Print the records below exactly, leaving out nothing.

BEGIN Data to use

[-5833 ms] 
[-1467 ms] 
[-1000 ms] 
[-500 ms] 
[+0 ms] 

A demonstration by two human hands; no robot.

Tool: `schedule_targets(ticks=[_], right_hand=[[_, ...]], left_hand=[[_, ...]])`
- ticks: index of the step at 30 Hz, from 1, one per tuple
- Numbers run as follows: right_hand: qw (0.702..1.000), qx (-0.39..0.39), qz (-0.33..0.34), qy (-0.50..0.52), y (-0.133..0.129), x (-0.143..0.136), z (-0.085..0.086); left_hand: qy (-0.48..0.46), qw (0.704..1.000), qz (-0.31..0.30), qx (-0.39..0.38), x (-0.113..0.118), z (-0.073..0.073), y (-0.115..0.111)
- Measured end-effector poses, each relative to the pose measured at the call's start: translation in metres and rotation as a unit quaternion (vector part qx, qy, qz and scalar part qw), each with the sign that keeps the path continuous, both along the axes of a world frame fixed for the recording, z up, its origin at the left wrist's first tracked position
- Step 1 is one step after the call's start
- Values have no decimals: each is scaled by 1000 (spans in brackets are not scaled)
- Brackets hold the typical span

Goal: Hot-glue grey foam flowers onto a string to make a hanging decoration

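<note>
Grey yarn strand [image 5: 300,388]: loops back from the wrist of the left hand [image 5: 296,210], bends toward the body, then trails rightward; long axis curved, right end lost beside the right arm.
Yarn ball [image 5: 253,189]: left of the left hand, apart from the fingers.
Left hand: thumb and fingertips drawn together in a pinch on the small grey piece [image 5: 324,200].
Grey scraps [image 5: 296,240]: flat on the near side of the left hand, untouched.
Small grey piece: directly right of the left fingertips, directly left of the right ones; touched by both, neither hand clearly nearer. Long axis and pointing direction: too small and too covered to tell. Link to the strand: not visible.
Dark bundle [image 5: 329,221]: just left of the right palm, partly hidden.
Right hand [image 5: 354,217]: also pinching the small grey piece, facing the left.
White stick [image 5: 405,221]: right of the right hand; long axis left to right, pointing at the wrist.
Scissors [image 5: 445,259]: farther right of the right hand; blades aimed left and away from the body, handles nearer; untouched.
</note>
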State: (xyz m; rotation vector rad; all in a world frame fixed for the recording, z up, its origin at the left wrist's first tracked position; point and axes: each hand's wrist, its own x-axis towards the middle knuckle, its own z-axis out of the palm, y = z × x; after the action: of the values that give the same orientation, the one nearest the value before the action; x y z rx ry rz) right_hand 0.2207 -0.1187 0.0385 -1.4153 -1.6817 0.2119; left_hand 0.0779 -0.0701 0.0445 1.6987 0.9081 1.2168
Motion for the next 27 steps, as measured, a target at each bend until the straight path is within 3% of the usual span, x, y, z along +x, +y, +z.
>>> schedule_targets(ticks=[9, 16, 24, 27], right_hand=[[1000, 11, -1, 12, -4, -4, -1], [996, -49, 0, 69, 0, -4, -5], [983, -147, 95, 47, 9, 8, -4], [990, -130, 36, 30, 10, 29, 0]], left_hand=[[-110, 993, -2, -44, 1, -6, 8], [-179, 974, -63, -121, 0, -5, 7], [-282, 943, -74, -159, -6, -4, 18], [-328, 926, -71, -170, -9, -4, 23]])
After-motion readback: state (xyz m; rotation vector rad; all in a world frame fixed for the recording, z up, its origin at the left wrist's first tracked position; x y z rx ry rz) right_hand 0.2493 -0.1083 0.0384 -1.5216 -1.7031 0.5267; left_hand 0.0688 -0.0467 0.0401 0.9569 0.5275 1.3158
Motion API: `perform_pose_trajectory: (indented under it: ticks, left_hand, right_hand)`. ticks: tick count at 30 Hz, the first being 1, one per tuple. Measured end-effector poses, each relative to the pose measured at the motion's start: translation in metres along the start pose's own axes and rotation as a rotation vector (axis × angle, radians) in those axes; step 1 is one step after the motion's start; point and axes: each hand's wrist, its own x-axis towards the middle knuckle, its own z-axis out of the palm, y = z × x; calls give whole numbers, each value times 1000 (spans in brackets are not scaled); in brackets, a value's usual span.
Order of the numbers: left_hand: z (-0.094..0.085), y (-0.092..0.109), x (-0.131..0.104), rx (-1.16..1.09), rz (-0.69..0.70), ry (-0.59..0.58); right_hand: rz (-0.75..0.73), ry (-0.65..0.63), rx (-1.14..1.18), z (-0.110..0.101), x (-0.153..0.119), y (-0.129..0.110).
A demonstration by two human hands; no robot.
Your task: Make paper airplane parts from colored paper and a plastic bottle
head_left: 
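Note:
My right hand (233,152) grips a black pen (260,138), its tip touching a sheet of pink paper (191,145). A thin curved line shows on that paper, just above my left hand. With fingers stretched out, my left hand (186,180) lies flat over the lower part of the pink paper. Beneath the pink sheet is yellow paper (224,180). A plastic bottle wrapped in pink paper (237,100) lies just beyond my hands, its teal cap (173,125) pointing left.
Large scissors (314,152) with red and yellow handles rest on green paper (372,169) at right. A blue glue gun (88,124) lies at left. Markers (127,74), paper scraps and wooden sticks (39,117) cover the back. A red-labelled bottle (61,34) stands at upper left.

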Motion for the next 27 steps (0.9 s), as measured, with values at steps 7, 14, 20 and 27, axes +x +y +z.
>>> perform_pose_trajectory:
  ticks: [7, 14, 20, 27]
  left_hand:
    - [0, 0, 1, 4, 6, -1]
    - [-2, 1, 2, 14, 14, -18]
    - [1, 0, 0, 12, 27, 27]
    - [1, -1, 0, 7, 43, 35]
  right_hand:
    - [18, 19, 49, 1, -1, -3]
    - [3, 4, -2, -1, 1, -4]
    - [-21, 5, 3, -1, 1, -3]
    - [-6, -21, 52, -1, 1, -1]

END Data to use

Solution below:
[-5833 ms] 
[-1467 ms] 
[-1000 ms] 
[-500 ms] 
[+0 ms] 

A demonstration by two human hands; no robot.

Tool: `schedule_targets(ticks=[_], right_hand=[[_, ...]], left_hand=[[_, ...]])`
- ticks: index of the step at 30 Hz, from 1, one per tuple
- Numbers run as follows: right_hand: qw (0.702..1.000), qx (-0.39..0.39), qz (-0.33..0.34), qy (-0.50..0.52), y (-0.133..0.129), x (-0.143..0.136), z (-0.085..0.086); left_hand: qy (-0.48..0.46), qw (0.704..1.000), qz (-0.31..0.30), qx (-0.39..0.38), x (-0.113..0.118), z (-0.073..0.073), y (-0.115..0.111)
- Measured end-effector poses, each relative to the pose measured at the call's start: translation in metres and rotation as a unit quaternion (vector part qx, qy, qz and scalar part qw), each with the sign that keeps the path continuous, both along the axes of a world frame fixed for the recording, z up, its origin at the left wrist's first tracked position
- Step 1 is one step after the call's start
- Values have no decimals: each is scaled by 1000 (spans in brackets are not scaled)
- Brackets hold the typical span

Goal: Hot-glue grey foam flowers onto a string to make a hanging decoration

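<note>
Grey yarn strand [image 5: 300,388]: loops back from the wrist of the left hand [image 5: 296,210], bends toward the body, then trails rightward; long axis curved, right end lost beside the right arm.
Yarn ball [image 5: 253,189]: left of the left hand, apart from the fingers.
Left hand: thumb and fingertips drawn together in a pinch on the small grey piece [image 5: 324,200].
Grey scraps [image 5: 296,240]: flat on the near side of the left hand, untouched.
Small grey piece: directly right of the left fingertips, directly left of the right ones; touched by both, neither hand clearly nearer. Long axis and pointing direction: too small and too covered to tell. Link to the strand: not visible.
Dark bundle [image 5: 329,221]: just left of the right palm, partly hidden.
Right hand [image 5: 354,217]: also pinching the small grey piece, facing the left.
White stick [image 5: 405,221]: right of the right hand; long axis left to right, pointing at the wrist.
Scissors [image 5: 445,259]: farther right of the right hand; blades aimed left and away from the body, handles nearer; untouched.
</note>
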State: (xyz m; rotation vector rad; all in a world frame fixed for the recording, z up, its origin at the left wrist's first tracked position; point and axes: each hand's wrist, its own x-axis towards the middle knuckle, its own z-axis out of the palm, y = z × x; after the action: of the values that give the same orientation, the one nearest the value before the action; x y z rx ry rz) right_hand 0.2207 -0.1187 0.0385 -1.4153 -1.6817 0.2119; left_hand 0.0779 -0.0701 0.0445 1.6987 0.9081 1.2168
Motion for the next 27 steps, as measured, a target at each bend until the straight path is within 3% of the usual span, x, y, z along +x, +y, +z.
>>> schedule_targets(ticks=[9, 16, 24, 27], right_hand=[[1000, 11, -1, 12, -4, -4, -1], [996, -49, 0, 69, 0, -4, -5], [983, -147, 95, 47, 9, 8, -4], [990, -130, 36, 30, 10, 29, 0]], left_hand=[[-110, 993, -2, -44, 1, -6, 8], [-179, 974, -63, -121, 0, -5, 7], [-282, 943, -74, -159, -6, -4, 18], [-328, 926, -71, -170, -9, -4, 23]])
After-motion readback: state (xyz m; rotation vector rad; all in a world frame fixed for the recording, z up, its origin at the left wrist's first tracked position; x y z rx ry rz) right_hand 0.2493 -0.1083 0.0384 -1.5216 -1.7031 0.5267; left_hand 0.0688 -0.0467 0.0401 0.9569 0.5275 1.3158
Motion API: `perform_pose_trajectory: (indented under it: ticks, left_hand, right_hand)`. ticks: tick count at 30 Hz, the first being 1, one per tuple. Measured end-effector poses, each relative to the pose measured at the motion's start: translation in metres along the start pose's own axes and rotation as a rotation vector (axis × angle, radians) in those axes; step 1 is one step after the motion's start; point and axes: each hand's wrist, its own x-axis towards the middle knuckle, its own z-axis out of the palm, y = z × x; calls give whole numbers, each value times 1000 (spans in brackets are not scaled); in brackets, a value's usual span.
Order of the numbers: left_hand: z (-0.094..0.085), y (-0.092..0.109), x (-0.131..0.104), rx (-1.16..1.09), rz (-0.69..0.70), ry (-0.59..0.58); right_hand: rz (-0.75..0.73), ry (-0.65..0.63), rx (-1.14..1.18), z (-0.110..0.101), x (-0.153..0.119), y (-0.129..0.110).
A demonstration by two human hands; no robot.
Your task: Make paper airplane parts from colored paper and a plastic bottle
head_left: 
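Note:
My right hand (233,152) grips a black pen (260,138), its tip touching a sheet of pink paper (191,145). A thin curved line shows on that paper, just above my left hand. With fingers stretched out, my left hand (186,180) lies flat over the lower part of the pink paper. Beneath the pink sheet is yellow paper (224,180). A plastic bottle wrapped in pink paper (237,100) lies just beyond my hands, its teal cap (173,125) pointing left.
Large scissors (314,152) with red and yellow handles rest on green paper (372,169) at right. A blue glue gun (88,124) lies at left. Markers (127,74), paper scraps and wooden sticks (39,117) cover the back. A red-labelled bottle (61,34) stands at upper left.
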
Motion for the next 27 steps (0.9 s), as measured, with values at steps 7, 14, 20 and 27, axes +x +y +z.
>>> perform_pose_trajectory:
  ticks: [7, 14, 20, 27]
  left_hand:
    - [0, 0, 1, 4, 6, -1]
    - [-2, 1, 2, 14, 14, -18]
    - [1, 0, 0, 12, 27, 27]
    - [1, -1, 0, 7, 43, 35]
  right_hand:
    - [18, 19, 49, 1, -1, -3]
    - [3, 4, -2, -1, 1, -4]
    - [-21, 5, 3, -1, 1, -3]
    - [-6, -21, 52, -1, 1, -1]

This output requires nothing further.